▸ WHAT THE TASK ASKS
When you reach the line containing "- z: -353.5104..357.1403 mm" in the data below, begin returning lines exactly as written, and stop once the line containing "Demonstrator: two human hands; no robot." has been returned.

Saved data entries
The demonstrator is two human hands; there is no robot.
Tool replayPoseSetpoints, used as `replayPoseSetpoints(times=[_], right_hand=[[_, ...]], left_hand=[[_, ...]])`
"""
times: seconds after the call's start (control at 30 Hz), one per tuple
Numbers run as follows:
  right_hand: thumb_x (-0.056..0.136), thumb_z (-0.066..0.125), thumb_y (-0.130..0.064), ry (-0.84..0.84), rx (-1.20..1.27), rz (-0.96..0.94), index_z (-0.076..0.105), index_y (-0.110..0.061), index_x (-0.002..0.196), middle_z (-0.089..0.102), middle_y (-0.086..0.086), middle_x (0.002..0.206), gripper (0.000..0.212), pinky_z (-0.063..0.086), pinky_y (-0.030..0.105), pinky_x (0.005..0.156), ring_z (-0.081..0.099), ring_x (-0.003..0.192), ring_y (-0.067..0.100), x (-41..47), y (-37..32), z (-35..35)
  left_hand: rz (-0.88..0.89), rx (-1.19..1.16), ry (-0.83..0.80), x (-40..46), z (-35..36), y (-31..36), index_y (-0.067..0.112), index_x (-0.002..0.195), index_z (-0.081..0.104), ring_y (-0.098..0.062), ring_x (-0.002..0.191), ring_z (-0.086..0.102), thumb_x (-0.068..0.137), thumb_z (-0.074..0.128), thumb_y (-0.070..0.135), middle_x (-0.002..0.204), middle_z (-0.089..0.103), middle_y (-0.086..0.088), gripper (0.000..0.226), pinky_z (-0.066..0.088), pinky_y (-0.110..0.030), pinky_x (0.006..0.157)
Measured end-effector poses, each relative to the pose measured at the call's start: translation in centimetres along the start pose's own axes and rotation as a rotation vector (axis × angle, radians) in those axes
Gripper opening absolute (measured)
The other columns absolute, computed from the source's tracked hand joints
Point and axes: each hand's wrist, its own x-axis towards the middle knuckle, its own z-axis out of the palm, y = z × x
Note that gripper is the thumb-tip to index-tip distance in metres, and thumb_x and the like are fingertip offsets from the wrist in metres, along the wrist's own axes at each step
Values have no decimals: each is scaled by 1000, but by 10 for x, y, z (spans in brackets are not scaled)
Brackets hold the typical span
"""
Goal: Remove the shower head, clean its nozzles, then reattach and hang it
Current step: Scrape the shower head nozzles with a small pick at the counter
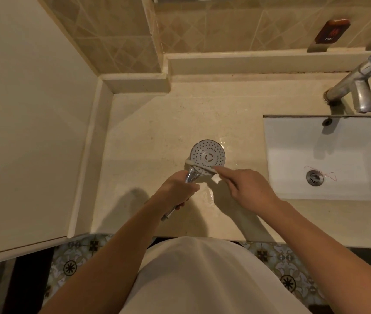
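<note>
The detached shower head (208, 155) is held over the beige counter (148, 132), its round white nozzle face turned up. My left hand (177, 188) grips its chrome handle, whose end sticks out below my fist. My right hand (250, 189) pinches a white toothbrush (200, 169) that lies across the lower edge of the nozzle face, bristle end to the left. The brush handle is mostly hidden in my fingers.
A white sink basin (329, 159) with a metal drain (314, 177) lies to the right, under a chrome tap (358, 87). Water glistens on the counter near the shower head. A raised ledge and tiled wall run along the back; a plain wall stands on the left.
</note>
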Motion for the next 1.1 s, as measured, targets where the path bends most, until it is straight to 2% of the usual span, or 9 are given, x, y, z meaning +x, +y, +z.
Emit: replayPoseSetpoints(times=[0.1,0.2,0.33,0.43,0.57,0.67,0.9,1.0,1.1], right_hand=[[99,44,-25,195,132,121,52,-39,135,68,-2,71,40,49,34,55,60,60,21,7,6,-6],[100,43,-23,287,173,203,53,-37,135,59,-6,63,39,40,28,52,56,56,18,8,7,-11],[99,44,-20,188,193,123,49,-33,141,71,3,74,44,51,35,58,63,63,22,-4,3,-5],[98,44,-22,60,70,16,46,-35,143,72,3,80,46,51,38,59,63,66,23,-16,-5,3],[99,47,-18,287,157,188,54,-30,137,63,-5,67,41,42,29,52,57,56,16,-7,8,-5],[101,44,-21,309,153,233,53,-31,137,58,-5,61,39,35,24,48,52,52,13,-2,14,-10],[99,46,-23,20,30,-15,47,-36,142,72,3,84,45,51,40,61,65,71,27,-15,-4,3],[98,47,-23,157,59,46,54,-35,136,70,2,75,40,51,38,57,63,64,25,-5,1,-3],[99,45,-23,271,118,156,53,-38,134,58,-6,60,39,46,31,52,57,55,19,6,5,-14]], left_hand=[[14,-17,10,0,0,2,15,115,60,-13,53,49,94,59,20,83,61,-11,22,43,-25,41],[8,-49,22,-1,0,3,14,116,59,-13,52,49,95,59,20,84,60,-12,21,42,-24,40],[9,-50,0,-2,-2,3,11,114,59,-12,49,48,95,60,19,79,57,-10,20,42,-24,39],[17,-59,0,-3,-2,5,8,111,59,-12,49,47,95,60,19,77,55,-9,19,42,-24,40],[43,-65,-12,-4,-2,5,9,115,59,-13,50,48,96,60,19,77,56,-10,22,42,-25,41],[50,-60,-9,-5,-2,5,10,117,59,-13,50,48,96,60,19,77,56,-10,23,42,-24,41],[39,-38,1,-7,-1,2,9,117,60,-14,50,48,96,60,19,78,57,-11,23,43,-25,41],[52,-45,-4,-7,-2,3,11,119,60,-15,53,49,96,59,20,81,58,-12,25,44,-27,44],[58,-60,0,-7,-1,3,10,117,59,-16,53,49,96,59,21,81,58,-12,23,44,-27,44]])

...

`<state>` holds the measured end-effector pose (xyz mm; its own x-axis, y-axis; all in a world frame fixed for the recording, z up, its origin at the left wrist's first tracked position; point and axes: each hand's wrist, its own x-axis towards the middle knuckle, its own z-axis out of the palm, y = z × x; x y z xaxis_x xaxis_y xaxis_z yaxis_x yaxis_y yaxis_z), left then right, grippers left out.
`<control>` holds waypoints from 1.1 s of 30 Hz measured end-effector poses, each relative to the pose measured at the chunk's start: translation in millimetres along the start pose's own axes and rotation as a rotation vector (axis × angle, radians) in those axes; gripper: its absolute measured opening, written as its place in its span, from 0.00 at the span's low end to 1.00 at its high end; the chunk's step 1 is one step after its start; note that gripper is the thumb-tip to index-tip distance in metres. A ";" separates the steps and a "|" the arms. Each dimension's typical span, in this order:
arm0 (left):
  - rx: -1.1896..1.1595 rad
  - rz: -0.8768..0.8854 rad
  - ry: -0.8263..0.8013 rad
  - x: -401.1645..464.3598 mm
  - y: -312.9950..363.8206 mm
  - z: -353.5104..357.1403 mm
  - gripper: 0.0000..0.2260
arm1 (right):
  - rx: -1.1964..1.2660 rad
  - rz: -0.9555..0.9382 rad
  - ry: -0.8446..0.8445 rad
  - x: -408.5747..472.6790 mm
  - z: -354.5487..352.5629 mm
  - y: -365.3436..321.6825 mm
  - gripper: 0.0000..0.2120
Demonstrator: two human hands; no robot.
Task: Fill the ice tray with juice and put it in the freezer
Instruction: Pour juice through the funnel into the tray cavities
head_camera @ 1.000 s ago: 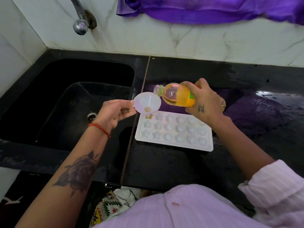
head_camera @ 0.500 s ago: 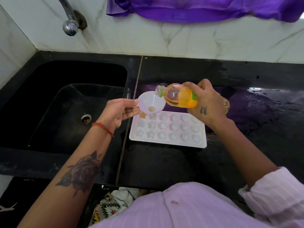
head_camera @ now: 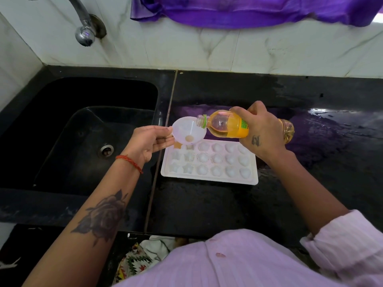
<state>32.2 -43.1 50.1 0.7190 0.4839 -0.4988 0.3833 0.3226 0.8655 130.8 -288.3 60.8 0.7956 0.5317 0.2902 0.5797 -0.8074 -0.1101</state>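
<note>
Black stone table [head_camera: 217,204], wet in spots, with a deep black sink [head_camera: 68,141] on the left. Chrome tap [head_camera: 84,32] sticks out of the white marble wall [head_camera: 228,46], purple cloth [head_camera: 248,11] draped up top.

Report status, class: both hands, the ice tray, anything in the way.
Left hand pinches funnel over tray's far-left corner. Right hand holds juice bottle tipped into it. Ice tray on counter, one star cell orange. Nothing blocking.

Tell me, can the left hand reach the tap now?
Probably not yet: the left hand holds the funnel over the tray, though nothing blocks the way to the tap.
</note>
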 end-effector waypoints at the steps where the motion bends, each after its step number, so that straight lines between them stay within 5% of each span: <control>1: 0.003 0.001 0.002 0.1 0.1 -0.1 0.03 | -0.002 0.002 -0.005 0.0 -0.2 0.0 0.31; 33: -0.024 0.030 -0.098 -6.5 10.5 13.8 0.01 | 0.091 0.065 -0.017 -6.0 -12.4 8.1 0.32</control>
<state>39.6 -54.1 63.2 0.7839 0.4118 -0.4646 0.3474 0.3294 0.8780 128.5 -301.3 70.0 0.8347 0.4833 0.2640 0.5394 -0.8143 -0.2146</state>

▸ SOLUTION FOR THIS TASK
  - z: -353.5104..357.1403 mm
  - gripper: 0.0000..0.2260
arm1 (right):
  - rx: -1.1964..1.2660 rad
  - rz: -0.9555..0.9382 rad
  - ry: -0.8446..0.8445 rad
  - x: -408.5747..472.6790 mm
  - z: -354.5487..352.5629 mm
  - y: -365.3436..321.6825 mm
  - gripper: 0.0000..0.2120
Demonstrator: two human hands; no robot.

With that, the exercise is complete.